Indien zij deze woning anders dan tijdelijk als hoofdverblijf gaan gebruiken, dan zullen zij allebei een verklaring moeten invullen. De persoon die boven de leeftijdsgrens uitkomt de verklaring ten behoeve van het lage tarief en de ander de verklaring ten behoeve van de vrijstelling. In deze situatie is dat deel van de verkrijging dat toekomt aan de koper onder de leeftijdgrens vrijgesteld van overdrachtsbelasting en betaalt de koper boven de leeftijdsgrens 2% over zijn of haar aandeel in de verkrijging.

De leden van de fractie van het CDA vragen naar een toelichting op de benodigde automatisering. Realisatie van de benodigde wijzigingen moet in twee stappen plaatsvinden. Eerst moet de geautomatiseerde ondersteuning van de aangifteverwerking bij de Belastingdienst aangepast worden. Daarmee wordt geborgd dat de gegevens die nodig zijn om toezicht uit te oefenen beschikbaar zijn. Aan de zijde van het notariaat moeten ook de nodige aanpassingen worden gedaan, zodat de automatisering van notarissen geschikt is voor het nieuwe aangiftebericht. Vervolgens moet ondersteuning van toezicht aan de zijde van de Belastingdienst gerealiseerd worden. Een belangrijk onderdeel hiervan is het ontwikkelen van een risicomodel aan de hand van het gerealiseerde gegevensmodel in het aangiftebericht, zodat de Belastingdienst adequaat en efficiënt toezicht kan uitvoeren.
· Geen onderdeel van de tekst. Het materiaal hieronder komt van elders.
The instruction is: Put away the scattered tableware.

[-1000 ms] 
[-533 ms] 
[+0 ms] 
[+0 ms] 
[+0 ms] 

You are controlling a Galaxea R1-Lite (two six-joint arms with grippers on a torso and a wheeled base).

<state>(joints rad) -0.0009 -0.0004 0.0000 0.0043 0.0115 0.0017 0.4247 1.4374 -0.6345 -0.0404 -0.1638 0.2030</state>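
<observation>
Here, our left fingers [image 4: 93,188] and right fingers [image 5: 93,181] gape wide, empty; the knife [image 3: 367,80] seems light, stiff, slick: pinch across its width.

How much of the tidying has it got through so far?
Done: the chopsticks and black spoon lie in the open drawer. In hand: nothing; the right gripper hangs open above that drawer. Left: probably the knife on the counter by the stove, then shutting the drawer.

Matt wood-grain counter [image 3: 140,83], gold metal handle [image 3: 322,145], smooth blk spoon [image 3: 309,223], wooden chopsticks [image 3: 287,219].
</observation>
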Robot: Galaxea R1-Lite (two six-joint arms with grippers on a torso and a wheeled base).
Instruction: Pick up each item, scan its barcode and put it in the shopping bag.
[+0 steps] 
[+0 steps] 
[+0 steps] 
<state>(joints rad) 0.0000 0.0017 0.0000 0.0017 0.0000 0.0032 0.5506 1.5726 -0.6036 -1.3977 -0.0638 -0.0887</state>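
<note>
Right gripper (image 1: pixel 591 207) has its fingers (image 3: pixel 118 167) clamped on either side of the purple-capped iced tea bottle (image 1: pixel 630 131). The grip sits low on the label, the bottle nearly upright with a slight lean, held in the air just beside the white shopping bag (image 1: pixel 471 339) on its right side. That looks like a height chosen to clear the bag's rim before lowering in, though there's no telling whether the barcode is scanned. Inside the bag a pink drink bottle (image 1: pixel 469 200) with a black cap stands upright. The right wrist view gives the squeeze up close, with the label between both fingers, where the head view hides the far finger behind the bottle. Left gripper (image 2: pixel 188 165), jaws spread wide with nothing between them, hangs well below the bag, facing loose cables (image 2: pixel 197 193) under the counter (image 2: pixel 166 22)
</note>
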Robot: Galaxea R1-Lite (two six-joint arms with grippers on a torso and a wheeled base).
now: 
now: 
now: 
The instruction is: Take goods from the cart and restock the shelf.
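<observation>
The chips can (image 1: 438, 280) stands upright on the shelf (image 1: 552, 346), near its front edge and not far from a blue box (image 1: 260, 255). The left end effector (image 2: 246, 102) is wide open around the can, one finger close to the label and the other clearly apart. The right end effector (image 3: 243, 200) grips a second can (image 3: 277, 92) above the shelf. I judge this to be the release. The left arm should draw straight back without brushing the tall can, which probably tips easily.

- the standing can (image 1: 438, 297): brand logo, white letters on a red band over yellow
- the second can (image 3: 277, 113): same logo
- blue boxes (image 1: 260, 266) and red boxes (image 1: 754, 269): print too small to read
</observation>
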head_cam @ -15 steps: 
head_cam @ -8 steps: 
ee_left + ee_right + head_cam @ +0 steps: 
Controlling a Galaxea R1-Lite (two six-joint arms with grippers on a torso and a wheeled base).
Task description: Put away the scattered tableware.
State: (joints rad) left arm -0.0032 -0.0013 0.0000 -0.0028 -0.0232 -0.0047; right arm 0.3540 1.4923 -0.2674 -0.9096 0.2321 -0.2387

De leden van de fractie van de PVV vragen hoe de aangifte moet worden gedaan indien de automatisering voor het doen van de aangifte vermoedelijk pas in november 2021 zal zijn gerealiseerd. De leden van de fractie van het CDA vragen op welke wijze de aangifte tot volgend jaar november plaatsvindt. De aangifte overdrachtsbelasting kan vanaf 1 januari 2021 op de thans gebruikelijke wijze gedaan worden. Dat houdt in dat de notaris de notariële akte waarin de transactie van een woning is opgenomen ter registratie aanbiedt en het elektronische aangiftebericht inzendt. Indien een beroep wordt gedaan op het lage tarief van 2% of op de startersvrijstelling zal tegelijkertijd ook de verklaring die de verkrijger moet afleggen ten behoeve van het beroep op het lage tarief of de vrijstelling als annex moeten worden ingezonden. De verklaring wordt afgelegd door invulling van een van de standaardformulieren die door de inspecteur worden vastgesteld. De standaardformulieren (een voor het lage tarief, een voor de vrijstelling) zullen beschikbaar worden gesteld op de website van de Belastingdienst en daarvan gedownload kunnen worden. Naast de verklaring zal de notaris voor de vrijstelling en het 2%-tarief een door de inspecteur voorgeschreven vaste tekst in de akte opnemen. De notaris stuurt een elektronische kopie van de akte naar de Belastingdienst.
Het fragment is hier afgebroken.